Learning the facts about antidepressants and weighing the benefits against the risks can help you make an informed and personal decision about whether medication is right for you.
Experts agree that depression involves much more than just “bad” brain chemistry. Serotonin is just one of many factors that may play a role in the disorder. New research points to other biological contributors to depression, including inflammation, elevated stress hormones, immune system suppression, abnormal activity in certain parts of the brain, nutritional deficiencies, and shrinking brain cells. And these are just the biological causes of depression. Social and psychological factors – such as loneliness, lack of exercise, poor diet, and low self-esteem – also play an enormous role in depression.
Researchers agree that when depression is severe, medication can be helpful – even life saving. However,research shows that antidepressants fall short for many people. A major government study released in 2006 showed that less than 50 percent of people become symptom-free on antidepressants, even after trying two different medications. Furthermore, many who do respond to medication slip back into major depression within a short while, despite sticking with drug treatment.
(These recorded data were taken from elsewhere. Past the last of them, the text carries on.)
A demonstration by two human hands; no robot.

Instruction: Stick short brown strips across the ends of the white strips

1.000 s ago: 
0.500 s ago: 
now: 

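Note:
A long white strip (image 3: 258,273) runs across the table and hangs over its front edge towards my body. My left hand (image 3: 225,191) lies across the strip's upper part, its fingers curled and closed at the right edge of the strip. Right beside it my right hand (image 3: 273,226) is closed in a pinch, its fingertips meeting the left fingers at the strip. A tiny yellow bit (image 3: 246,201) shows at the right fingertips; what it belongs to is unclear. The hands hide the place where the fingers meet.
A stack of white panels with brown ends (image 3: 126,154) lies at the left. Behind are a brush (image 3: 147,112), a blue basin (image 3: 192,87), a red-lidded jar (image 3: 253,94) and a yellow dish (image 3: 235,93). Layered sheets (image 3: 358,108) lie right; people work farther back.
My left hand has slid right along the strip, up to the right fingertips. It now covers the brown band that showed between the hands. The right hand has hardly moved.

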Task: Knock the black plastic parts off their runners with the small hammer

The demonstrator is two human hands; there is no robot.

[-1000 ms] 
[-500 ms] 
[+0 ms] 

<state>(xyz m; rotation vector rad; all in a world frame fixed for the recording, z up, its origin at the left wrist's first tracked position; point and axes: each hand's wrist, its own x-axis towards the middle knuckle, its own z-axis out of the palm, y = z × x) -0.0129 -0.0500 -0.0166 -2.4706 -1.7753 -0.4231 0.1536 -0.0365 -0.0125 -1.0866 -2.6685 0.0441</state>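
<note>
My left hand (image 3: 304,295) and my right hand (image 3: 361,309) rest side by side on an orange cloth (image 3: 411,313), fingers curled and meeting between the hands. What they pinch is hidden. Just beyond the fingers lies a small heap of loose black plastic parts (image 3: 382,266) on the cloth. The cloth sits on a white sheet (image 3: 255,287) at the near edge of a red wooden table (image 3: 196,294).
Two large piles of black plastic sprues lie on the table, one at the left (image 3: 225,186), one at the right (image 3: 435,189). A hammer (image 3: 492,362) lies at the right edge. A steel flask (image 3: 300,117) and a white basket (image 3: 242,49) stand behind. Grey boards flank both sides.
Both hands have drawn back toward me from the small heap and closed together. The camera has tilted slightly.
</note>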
Other studies show that the benefits of depression medication have been exaggerated – with some researchers concluding that, when it comes to mild to moderate depression, antidepressants are only slightly more effective than placebos.
If you have severe depression that’s interfering with your ability to function, medication may be right for you. However, many people buy antidepressants Zoloft online when therapy, exercise, or self-help strategies would work just as well or better – minus the side effects. Therapy can also help you get to the bottom of your underlying issues and develop the tools to beat depression for good.
Questions to ask yourself and a mental health professional
- Is my depression severe enough to justify drug treatment?
- Is medication the best option for treating my depression?
- Am I willing to tolerate unwanted side effects?
- What non-drug treatments might help my depression?
- Do I have the time and motivation to pursue other treatments such as therapy and exercise?
- What self-help strategies might reduce my depression?
- If I decide to take medication, should I pursue therapy as well?
Questions to ask your doctor
- Are there any medical conditions that could be causing my depression?
- What are the side effects and risks of the antidepressant you are recommending?
- Are there any foods or other substances I will need to avoid?
- How will this drug interact with other prescriptions I’m taking?
- How long will I have to take this medication?
- Will withdrawing from the drug be difficult?
- Will my depression return when I stop taking medication?